“Donald Trump has been elected the 45th President of the United States. Donald Trump has been elected the 45th President of the United States. Donald Trump has been elected the 45th President of the United States.” — Every single news outlet around the world
I am currently sitting in the Starbucks down the street from my apartment, trying to realize what have been, in effect, 36 hours of trying to put to words exactly how I feel about the election of Donald Trump to the presidency. I’m watching everyone here, baristas and patrons alike, the dressed and the disheveled, observing this microcosm of people for insight into how I want to address what may prove to be our nation’s most egregious electoral sin.
There is a man sitting adjacent to me, a black man, who may find himself subjected to the overt racism fueled by the election of Donald Trump. There is a woman across the lobby from me, holding hands with her girlfriend or wife, who may see their fight for equality torn asunder — their marriage voided — due to the election of Donald Trump. A Hispanic woman and her young child are waiting for their drink orders and the only reason I’m curious about the mother’s legal status is because I’m afraid she may be deported, leaving her child an orphan, because of the election of Donald Trump.
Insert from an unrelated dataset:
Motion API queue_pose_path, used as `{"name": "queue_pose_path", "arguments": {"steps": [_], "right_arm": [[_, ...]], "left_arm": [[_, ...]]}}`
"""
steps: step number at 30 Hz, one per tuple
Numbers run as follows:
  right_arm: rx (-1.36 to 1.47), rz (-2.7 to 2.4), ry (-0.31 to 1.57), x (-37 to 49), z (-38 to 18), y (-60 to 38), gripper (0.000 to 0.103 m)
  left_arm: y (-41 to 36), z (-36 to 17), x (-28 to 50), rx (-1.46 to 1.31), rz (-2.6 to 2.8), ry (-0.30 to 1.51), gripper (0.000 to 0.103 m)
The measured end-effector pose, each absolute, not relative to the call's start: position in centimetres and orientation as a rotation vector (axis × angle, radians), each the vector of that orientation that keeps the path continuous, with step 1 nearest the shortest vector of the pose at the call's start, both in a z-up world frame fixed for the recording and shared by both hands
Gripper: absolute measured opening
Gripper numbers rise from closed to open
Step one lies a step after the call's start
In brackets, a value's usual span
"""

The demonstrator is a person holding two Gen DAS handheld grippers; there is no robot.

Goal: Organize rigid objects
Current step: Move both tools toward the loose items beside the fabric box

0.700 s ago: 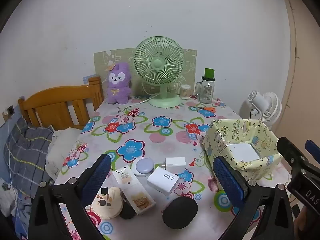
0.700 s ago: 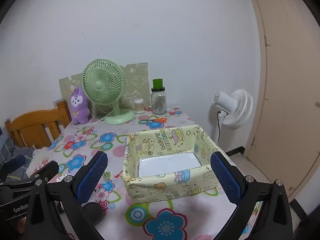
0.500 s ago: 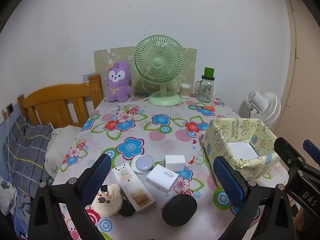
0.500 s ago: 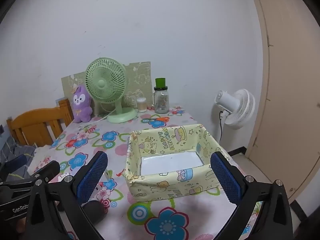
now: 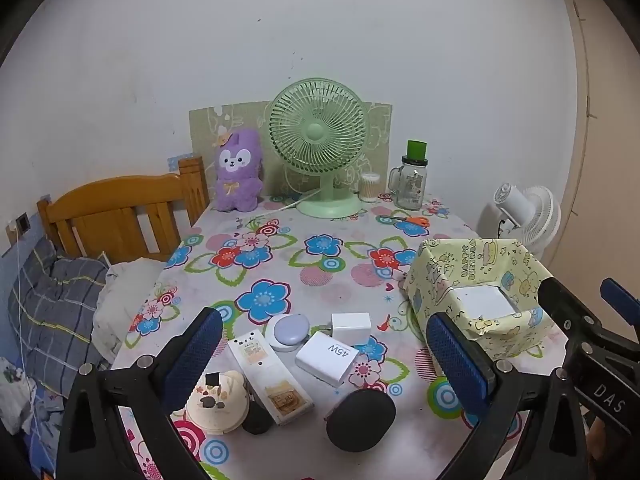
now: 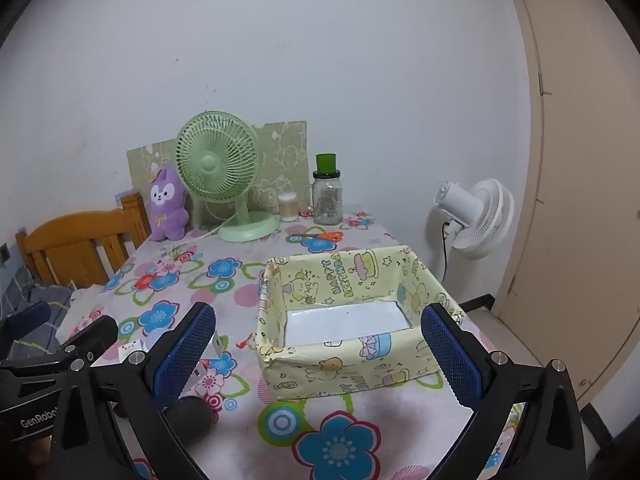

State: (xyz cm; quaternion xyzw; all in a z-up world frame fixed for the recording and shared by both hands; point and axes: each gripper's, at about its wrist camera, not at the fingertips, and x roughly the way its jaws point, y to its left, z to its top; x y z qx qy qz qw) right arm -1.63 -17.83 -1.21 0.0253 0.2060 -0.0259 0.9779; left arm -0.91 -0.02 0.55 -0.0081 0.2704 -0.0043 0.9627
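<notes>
A plain white wall (image 5: pixel 360 40) backs the room, marked with a few faint scuffs. Against it stands a table under a flowered cloth (image 5: pixel 304 264). To its left is a wooden bed headboard (image 5: pixel 120 208) with plaid bedding (image 5: pixel 52 312) heaped below. On the right, a white standing fan (image 6: pixel 476 216) sits beside a beige panel, probably a door (image 6: pixel 580 160). The light is even and dull, seemingly artificial.

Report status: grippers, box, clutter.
Left gripper open, empty. Right gripper open, empty. Box empty. Chargers, remote, black pouch loose on table. Nothing blocking.
</notes>
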Motion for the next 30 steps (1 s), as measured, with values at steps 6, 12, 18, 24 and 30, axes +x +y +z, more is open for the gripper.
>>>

I’m not trying to sound like a self-righteous ass, but I have nothing to worry about. I’m white. I’m male. My demographic has not only been historically favored, but will likely also be favored by a Trump presidency.
And I have a big problem with that.
Part of what has prompted me to write about the state of affairs in the nation which I call home is not because of my own socio-economic suffering, but the suffering of others. I am worried about a Trump presidency not because of any kind of blowback I could experience, but because of the blowback that others may experience (who have a higher chance of experiencing).
I’m concerned for the women in my life, who have to live the next four years of their lives knowing their president is a man who has explicitly and unapologetically “grabs [women] by the pussy.”
I’m concerned for the people of color in my life, who have to live the next four years of their lives knowing their president is a man who has emboldened white supremacists.
I’m concerned for the Muslims in my life, who have to live the next four years of their lives knowing their president is a man who has explicitly and unapologetically criminalized their religion through rhetoric and possibly through future actions.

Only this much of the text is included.